** Action item **
Show each line of the listing in which the word "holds" occurs.

** Data records **
>>>>
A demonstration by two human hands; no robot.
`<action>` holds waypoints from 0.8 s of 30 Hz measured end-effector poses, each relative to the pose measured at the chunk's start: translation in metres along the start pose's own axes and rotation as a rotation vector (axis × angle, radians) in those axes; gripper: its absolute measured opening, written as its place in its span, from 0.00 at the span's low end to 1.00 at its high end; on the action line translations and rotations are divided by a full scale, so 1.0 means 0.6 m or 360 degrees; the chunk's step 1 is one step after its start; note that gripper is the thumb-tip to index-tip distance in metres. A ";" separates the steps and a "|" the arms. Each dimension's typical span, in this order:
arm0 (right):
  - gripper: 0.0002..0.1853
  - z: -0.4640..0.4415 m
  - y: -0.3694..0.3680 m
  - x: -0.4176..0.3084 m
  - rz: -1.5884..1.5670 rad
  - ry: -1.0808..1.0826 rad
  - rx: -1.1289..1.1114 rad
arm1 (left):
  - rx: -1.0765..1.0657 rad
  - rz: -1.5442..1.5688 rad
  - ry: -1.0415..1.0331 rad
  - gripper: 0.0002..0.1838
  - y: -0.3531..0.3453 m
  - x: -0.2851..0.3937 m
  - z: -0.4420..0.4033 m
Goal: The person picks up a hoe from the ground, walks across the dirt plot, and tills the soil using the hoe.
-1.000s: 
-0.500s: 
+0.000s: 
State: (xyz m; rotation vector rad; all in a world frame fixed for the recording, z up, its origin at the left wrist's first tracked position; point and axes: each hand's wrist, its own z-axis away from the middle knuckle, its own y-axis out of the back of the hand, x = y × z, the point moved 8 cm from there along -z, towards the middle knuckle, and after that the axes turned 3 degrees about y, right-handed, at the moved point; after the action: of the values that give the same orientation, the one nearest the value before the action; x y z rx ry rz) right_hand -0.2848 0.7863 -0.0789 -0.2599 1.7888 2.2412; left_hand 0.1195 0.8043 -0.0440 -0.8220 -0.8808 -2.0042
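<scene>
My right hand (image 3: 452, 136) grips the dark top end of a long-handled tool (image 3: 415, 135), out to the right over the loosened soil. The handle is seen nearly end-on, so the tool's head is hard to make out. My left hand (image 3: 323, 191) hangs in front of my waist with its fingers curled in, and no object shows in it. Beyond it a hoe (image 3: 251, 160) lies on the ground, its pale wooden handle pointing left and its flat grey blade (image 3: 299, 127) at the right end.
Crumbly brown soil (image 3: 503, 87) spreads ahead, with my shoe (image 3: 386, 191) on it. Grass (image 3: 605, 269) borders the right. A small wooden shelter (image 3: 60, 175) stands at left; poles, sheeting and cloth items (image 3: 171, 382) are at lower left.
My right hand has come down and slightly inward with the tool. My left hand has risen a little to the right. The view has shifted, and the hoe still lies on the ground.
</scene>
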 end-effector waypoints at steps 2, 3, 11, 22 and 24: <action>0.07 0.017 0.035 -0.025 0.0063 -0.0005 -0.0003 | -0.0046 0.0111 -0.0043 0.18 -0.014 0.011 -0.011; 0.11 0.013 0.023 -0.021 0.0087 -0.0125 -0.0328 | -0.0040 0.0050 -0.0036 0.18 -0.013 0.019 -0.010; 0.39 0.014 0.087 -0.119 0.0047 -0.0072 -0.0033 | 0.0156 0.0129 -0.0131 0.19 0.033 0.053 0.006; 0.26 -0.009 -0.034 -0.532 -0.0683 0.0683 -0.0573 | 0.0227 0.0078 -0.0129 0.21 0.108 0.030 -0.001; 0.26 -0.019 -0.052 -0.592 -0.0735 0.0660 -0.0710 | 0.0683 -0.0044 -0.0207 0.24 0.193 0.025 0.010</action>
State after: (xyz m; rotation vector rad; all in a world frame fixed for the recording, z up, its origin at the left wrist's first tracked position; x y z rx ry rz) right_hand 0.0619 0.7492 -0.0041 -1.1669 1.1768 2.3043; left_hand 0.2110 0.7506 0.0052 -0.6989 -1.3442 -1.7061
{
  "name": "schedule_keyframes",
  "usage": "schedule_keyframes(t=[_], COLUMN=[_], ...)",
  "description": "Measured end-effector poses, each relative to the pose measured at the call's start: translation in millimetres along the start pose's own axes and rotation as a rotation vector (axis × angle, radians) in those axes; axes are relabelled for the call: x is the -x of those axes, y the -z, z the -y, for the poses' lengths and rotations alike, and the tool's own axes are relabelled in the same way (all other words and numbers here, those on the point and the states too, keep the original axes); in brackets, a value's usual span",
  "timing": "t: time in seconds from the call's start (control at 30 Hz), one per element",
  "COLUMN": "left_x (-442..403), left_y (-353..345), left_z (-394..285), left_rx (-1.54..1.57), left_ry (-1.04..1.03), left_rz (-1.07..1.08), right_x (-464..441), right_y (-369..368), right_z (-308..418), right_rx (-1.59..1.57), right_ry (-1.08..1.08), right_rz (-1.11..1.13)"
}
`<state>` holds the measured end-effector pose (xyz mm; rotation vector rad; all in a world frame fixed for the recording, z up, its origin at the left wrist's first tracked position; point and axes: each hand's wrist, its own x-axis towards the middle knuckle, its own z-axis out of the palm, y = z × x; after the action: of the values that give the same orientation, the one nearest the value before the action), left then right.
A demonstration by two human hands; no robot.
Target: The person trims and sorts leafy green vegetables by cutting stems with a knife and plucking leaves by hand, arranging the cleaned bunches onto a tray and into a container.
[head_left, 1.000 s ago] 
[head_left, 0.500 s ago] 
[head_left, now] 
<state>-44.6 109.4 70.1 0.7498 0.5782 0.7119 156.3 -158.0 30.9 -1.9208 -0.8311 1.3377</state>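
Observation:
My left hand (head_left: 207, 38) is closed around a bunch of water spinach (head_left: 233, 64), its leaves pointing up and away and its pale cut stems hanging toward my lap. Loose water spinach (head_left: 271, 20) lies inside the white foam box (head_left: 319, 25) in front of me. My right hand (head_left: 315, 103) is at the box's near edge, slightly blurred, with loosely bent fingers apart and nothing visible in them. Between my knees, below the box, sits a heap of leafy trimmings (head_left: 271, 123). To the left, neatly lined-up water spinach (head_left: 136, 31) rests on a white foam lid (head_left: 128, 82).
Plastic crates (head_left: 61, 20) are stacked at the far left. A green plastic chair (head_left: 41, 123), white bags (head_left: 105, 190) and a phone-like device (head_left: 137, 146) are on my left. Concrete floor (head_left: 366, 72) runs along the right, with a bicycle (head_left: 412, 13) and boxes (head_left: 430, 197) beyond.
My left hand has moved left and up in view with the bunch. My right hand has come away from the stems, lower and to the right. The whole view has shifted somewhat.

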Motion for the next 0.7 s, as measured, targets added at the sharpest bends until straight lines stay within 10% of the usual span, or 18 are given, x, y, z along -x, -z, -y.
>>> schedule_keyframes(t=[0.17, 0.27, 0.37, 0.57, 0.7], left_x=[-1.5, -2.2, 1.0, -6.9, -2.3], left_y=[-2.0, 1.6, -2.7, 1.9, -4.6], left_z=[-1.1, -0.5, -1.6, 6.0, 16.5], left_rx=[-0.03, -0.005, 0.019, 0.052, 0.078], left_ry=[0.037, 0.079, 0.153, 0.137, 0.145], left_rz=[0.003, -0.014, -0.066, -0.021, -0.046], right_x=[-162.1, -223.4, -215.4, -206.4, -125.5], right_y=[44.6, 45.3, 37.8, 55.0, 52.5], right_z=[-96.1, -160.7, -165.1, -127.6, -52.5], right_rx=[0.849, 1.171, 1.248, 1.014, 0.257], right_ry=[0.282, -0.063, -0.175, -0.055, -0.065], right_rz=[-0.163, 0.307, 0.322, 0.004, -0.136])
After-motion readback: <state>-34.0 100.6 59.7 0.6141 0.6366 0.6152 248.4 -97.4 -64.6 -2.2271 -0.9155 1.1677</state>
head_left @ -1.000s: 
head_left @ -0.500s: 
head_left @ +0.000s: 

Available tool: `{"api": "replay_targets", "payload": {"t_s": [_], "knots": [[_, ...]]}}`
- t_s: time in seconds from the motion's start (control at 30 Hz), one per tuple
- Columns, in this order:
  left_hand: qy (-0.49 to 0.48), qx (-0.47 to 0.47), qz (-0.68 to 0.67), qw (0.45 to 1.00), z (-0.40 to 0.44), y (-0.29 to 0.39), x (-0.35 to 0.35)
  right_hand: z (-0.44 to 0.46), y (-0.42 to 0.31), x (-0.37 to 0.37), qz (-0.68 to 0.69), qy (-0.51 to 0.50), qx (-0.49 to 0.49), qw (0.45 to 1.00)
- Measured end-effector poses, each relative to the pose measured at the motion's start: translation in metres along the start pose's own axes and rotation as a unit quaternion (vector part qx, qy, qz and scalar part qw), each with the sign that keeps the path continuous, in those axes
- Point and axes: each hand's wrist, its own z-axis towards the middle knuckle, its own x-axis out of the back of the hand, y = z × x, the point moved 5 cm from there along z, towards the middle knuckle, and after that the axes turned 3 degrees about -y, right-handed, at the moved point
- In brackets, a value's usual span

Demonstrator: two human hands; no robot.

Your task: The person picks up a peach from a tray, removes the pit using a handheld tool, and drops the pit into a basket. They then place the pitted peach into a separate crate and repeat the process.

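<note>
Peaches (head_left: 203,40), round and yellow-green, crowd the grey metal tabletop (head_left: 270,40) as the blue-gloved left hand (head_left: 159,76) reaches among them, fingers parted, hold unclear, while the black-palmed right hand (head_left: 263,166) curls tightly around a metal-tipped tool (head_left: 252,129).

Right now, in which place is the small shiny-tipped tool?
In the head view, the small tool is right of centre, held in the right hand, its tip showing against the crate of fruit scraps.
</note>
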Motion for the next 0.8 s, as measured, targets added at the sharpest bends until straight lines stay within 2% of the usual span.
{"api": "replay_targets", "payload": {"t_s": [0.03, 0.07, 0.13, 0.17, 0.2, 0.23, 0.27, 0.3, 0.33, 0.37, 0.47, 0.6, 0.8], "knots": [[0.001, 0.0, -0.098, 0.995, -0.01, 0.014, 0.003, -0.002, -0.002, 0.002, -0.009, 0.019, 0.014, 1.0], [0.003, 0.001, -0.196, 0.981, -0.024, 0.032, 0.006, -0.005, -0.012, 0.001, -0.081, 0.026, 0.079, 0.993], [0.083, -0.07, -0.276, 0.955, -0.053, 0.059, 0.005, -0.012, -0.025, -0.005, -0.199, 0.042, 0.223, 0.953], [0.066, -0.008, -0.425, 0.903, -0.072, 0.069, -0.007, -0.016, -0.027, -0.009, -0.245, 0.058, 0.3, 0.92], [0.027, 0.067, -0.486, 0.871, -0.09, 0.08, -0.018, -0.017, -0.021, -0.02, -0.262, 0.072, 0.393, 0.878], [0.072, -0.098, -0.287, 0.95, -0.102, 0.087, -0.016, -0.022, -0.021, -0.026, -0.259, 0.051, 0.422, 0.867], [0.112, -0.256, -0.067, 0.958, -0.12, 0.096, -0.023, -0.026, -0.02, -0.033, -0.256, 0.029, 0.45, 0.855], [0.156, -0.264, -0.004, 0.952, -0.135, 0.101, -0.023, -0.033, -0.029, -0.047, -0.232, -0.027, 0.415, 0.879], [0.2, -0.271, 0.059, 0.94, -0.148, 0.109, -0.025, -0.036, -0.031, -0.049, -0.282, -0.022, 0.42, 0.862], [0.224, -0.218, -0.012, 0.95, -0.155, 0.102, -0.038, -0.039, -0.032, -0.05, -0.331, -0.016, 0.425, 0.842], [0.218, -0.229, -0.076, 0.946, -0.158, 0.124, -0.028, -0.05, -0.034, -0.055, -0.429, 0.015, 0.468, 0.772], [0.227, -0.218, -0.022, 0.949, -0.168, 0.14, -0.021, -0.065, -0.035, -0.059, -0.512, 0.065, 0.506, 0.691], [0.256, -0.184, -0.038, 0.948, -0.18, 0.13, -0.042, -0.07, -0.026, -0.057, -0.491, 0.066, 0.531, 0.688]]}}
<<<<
** Answer **
`<action>` holds waypoints from 0.8 s of 30 Hz measured end-effector poses, each relative to the pose measured at the chunk's start: translation in metres along the start pose's own axes and rotation as a rotation vector (axis × angle, radians) in those axes; gripper: its absolute measured opening, written as its place in its span, from 0.00 at the span's low end to 1.00 at its high end; on the action line translations and rotations are divided by a full scale, so 1.0 means 0.6 m or 360 degrees; the chunk's step 1 is one step after its start; note that gripper is the thumb-tip to index-tip distance in metres. A ";" separates the steps and a "|" the arms. Each dimension's typical span, in this order:
`<state>` holds the measured end-effector pose (xyz mm; rotation vector rad; all in a world frame fixed for the recording, z up, its origin at the left wrist's first tracked position; point and axes: each hand's wrist, its own x-axis towards the middle knuckle, its own z-axis out of the palm, y = z × x; after the action: of the values that give the same orientation, the one nearest the value before the action), left then right.

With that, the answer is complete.